人材派遣業では、「専ら派遣(もっぱらはけん)」が禁止となっています。
専ら派遣とは、派遣先企業での派遣スタッフの割合が異常に多くなって大部分を占める場合です。具体的な定数は決められていませんが、およそ8割程度を超えてはなりません。

このような状態に陥るのは、特定の会社のみに労働者を派遣してしまう場合が考えられるでしょう。例えば、とあるグループ企業に派遣する場合でも、割合を全派遣労働者の総労働時間8割以下への制限があります。

また、7割に達した場合、その時点より行政指導が入ることになるでしょう。

その他の要件

他にも、人材派遣業の管理要件には以下の項目などがあります。

  • 労働保険・社会保険の適用など、派遣社員の福祉にも増進を見込むこと
  • 派遣社員への、不当による精神および身体の自由を拘束しないこと
  • 公衆衛生、公衆道徳上有害な業務に就かせないこと
  • 派遣元事業主が名義貸しでないこと
  • 外国人には、一定の在留資格を有すること
  • 教育訓練施設の設備、実施責任者の配置など、能力開発体制があること
  • 教育訓練上での派遣社員からの費用徴収をしないこと

人材派遣業の許可申請に必要な書類

人材派遣業の許可申請の際には、事業所についての書類をはじめ、派遣元責任者としての書類、財務に関する書類といった、数種類の書類提出が必要となります。宛先は、主たる事務所を管轄する都道府県労働局です。

では、それらのおもな必要書類について解説していきましょう。

法人と個人事業主に共通した必要書類

人材派遣業務の形態として法人・個人事業主の双方で共通に提出すべき書類は、以下のとおりです。

  • 事業所の使用権を証する書類
  • キャリア形成支援制度などを証する書類
  • 派遣元責任者の住民票の写し
  • 個人情報適正管理規程
  • 就業規則
  • 事業所のレイアウト図

法人の場合の提出書類

法人として開業するにあたって、その特有の提出書類は以下のとおりです。

  • 定款または寄付行為
  • 登記事項証明書
  • 役員の住民票の写しおよび履歴書
  • 直近の事業年度における貸借対照表、損益計算書および株主資本等変動計算書
  • 直近の事業年度における法人税の確定申告書の写し
  • 法人税の納税証明書

個人事業主の提出書類

個人事業主として開業する場合に、特有の提出書類は以下のとおりです。

  • 住民票の写しおよび履歴書
  • 直近の納税期での所得税の確定申告書の写し
  • 納税証明書
  • 貸借対照表と損益計算書
  • 不動産の登記事項証明書および固定資産税評価額証明書
  • 預金残高証明書

人材派遣事業の開業で考えられるリスクや注意点

人材派遣業をスタートさせるには、さまざまな手続きがあることで複雑化しやすいことがデメリットです。その際のリスクや注意点についても、あらかじめ考慮する必要があります。

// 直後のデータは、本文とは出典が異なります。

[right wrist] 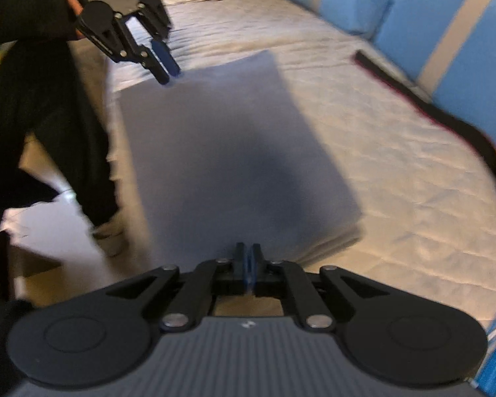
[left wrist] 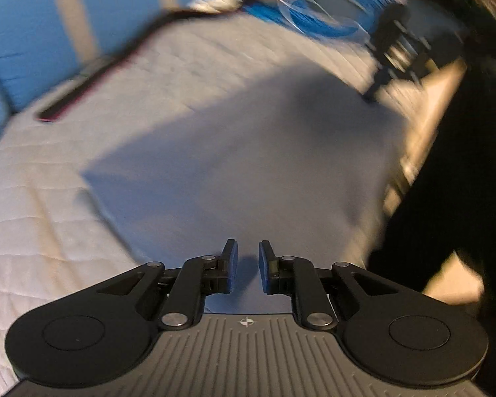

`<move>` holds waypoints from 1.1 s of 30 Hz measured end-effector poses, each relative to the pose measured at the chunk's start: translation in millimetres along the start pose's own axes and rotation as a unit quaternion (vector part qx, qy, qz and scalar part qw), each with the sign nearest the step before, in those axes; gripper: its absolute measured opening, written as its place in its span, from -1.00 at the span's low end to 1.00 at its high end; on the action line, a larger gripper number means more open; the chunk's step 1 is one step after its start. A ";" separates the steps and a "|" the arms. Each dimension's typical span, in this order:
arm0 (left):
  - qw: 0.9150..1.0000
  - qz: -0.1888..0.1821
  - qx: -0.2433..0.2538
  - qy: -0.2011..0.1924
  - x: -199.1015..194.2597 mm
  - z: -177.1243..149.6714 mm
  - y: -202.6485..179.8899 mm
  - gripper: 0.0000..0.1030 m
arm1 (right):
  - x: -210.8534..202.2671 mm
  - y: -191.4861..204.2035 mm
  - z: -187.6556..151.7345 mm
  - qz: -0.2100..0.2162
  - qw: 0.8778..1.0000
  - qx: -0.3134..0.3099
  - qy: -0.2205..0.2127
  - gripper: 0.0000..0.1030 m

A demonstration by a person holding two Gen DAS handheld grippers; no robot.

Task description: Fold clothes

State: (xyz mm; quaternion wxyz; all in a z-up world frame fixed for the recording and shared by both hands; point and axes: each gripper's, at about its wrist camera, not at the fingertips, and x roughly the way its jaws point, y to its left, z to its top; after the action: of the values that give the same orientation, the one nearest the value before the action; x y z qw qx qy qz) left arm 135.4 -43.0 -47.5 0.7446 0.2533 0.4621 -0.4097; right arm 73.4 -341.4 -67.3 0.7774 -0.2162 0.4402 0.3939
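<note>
A grey-blue folded garment (left wrist: 234,152) lies flat as a rectangle on the white quilted bed (left wrist: 33,231). My left gripper (left wrist: 248,258) is open and empty, hovering over the garment's near edge. In the right wrist view the same garment (right wrist: 228,158) lies ahead. My right gripper (right wrist: 248,261) is shut with nothing visible between its pads, just above the garment's near edge. The left gripper (right wrist: 167,63) shows there over the garment's far left corner. The right gripper (left wrist: 393,53) shows blurred in the left wrist view at the far right edge.
Blue and beige striped cushions (right wrist: 430,26) line the back of the bed. A dark strap (right wrist: 446,115) lies along them. A blue and white patterned cloth (left wrist: 317,3) lies at the bed's far end. The person's dark clothing (right wrist: 33,82) and floor are beside the bed.
</note>
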 end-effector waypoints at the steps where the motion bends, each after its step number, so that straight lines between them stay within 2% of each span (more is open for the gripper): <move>1: 1.000 0.002 0.008 0.010 3.5 -2.1 -4.2 -0.73 | 0.9 1.8 -1.0 0.012 1.000 -0.001 0.000 -0.87; 4: 1.000 0.011 0.004 0.024 11.1 -7.1 -6.5 -0.73 | 7.6 6.3 -2.4 0.037 0.999 -0.010 0.007 -0.96; 7: 1.000 0.011 -0.003 0.022 12.2 -10.2 -5.2 -0.73 | 14.4 11.7 -3.9 0.034 0.999 -0.032 0.021 -0.95; 9: 1.000 0.015 0.001 0.023 9.5 -11.0 -5.9 -0.73 | 17.1 13.2 -4.5 0.028 0.998 -0.041 0.024 -0.81; 17: 0.999 0.015 -0.013 0.040 -7.8 -24.3 -0.1 -0.72 | 10.4 9.8 -9.8 0.017 0.999 -0.042 0.023 -0.80; 21: 0.999 0.012 -0.027 0.043 -17.2 -27.6 5.2 -0.72 | 7.9 10.5 -19.3 0.005 0.999 -0.035 0.031 -0.59; 22: 0.999 0.012 -0.038 0.037 -22.0 -27.4 8.6 -0.70 | 4.8 6.7 -20.9 0.004 0.999 -0.021 0.026 -0.57; 23: 0.998 0.010 -0.053 0.028 -27.3 -27.5 13.4 -0.60 | 0.1 -0.7 -22.6 0.006 1.000 0.006 0.014 -0.47; 24: 0.997 0.008 -0.070 0.018 -32.2 -27.8 18.9 -0.39 | -4.8 -8.6 -24.6 0.008 0.999 0.035 0.000 -0.45; 25: 0.996 0.008 -0.093 0.004 -36.2 -28.3 25.7 -0.26 | -9.5 -16.8 -27.1 0.007 0.998 0.063 -0.018 -0.44; 26: 0.993 0.009 -0.119 -0.011 -40.0 -28.9 32.9 -0.03 | -13.3 -24.2 -29.2 0.000 0.995 0.088 -0.034 -0.35; 27: 0.989 0.007 -0.143 -0.023 -42.2 -29.5 39.3 0.09 | -16.3 -32.7 -30.9 -0.008 0.991 0.120 -0.050 -0.07; 28: 0.985 0.000 -0.171 -0.035 -42.8 -30.3 46.6 0.12 | -17.3 -41.3 -32.4 -0.008 0.986 0.156 -0.061 0.13; 29: 0.978 -0.008 -0.201 -0.048 -43.1 -31.1 54.4 0.22 | -16.9 -51.7 -34.6 0.001 0.977 0.200 -0.073 0.54; 30: 0.971 -0.018 -0.230 -0.057 -42.0 -32.8 61.5 0.29 | -15.7 -61.5 -37.4 0.015 0.966 0.242 -0.084 0.68; 33: 0.947 -0.046 -0.308 -0.077 -35.9 -37.7 82.2 0.30 | -6.1 -78.5 -47.2 0.065 0.938 0.320 -0.113 0.70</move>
State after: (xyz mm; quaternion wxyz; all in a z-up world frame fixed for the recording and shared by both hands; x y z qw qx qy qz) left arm 178.2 43.1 -32.2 0.7998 -0.0426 0.5186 -0.2994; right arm 110.3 -423.1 -87.4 0.8228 0.1190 0.4652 0.3039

ここでは、開業に向けての考えられるリスクと注意点を解説します。

人材派遣業の開業でのおもなリスク

人材派遣事業を開始した際に考えられる代表的なリスクとしては、やはり資金繰りに関する悩みです。例えば、派遣先企業からの入金遅れ、派遣先企業の経営状況悪化、競合他社との関係性などで、思ったよりも経営が上向かない状態に陥るリスクです。

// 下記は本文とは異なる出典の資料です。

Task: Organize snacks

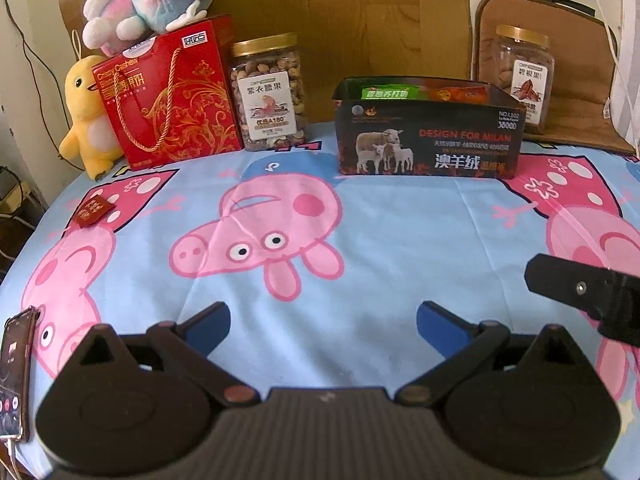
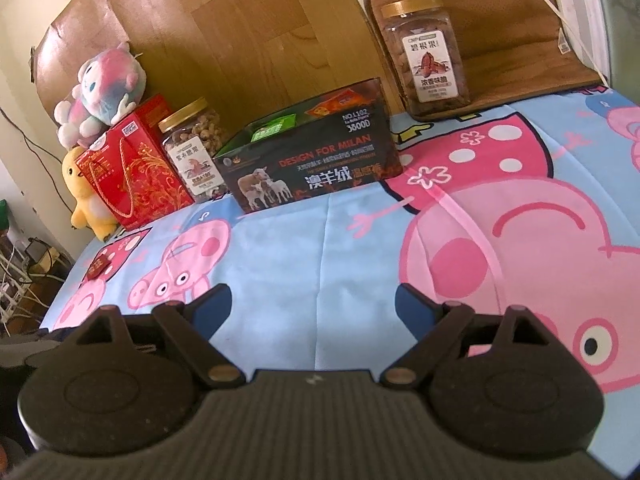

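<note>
A black open box (image 1: pixel 428 140) with sheep printed on it stands at the back of the table and holds a green packet (image 1: pixel 384 93) and an orange packet (image 1: pixel 456 94). It also shows in the right wrist view (image 2: pixel 312 156). A small dark red snack packet (image 1: pixel 93 211) lies on the cloth at the left; it also shows in the right wrist view (image 2: pixel 100 268). My left gripper (image 1: pixel 323 330) is open and empty above the cloth. My right gripper (image 2: pixel 313 308) is open and empty; part of it shows in the left wrist view (image 1: pixel 588 296).
A red gift box (image 1: pixel 172 96) with plush toys (image 1: pixel 152 0), a yellow plush (image 1: pixel 86 116) and a cashew jar (image 1: pixel 270 92) stand back left. A pecan jar (image 1: pixel 522 76) stands back right. A phone (image 1: pixel 16 372) lies at the left edge.
</note>
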`<state>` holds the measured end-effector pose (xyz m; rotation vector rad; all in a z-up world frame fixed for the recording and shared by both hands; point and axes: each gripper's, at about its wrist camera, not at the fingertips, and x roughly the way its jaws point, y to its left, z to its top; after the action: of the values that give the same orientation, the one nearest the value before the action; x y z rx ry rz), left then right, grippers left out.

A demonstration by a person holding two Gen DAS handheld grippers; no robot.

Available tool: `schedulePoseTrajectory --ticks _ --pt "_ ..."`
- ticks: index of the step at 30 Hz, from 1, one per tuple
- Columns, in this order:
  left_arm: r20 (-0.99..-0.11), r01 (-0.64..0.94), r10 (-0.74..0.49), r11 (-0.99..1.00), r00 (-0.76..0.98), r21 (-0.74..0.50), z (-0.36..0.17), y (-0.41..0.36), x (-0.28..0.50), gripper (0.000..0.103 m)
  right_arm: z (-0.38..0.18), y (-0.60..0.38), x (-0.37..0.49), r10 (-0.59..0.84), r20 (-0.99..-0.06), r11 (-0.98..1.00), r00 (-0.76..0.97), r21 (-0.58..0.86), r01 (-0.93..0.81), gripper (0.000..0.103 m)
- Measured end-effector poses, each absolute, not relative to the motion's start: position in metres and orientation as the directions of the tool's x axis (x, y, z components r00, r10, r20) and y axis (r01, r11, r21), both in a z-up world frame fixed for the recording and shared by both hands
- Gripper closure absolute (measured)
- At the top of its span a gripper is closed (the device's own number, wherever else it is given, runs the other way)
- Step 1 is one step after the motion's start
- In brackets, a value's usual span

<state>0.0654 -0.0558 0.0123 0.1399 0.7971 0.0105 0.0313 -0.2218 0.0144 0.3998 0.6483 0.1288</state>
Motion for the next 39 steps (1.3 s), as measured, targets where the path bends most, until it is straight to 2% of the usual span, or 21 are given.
schedulePoseTrajectory --ticks 39 --pt "-0.732 0.053 0.055 0.991 0.679 0.123 0.0077 -0.0571 0.0655 0.0 0.0121 -0.2215 0.0275 0.251 -0.55 0.907 0.796 0.42 0.004 0.012"
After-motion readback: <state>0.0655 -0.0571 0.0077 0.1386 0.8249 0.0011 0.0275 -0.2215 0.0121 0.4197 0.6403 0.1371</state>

また、派遣社員の求人が上手くいかず人材不足になることや、派遣期間制限や派遣禁止業務との折り合い、育成コストなど人事的な問題点が起こりやすいことも考えられます。

人材派遣業の開業での注意点

人材派遣業のスタートでの注意点も、考えられるリスクとともにクリアしておく必要があります。

まず、労働者派遣事業の許可を取得する際には、事務所ごとの基準資産額2000万円以上の準備が必要です。そのための準備金を確実に確保できているかどうかにかかってきます。また、フルタイム勤務で1年以上の雇用見込みがある派遣労働者には、毎年8時間以上の教育訓練実施が義務となっています。

派遣スタッフへの教育訓練の提供とその資金も必要です。教育訓練は、有給であり無償でおこなう必要があるでしょう。

さらに、派遣先としてふさわしくない業務もあります。港湾、建設、警備、医療関連業務、弁護士・社会保険労務士などの「士業」は、派遣法の適用範囲から除外視され、派遣が禁止されていることを念頭に入れておきましょう。

まとめ

人材派遣事業の市場規模は、2023年度の事業者売上高ベースで9兆2,800億円とされています。(出典:人材ビジネス市場に関する調査を実施(2024年)| 矢野研究所

年々増加傾向にあり、派遣事業は今後も広がる予想です。事業のスタートアップには、資格や厚生労働省の認可を取得する必要があります。認可を得るためのステップを理解し、入念な事前準備が必須です。手続きで慌てないためにも、確実な準備をしていきましょう。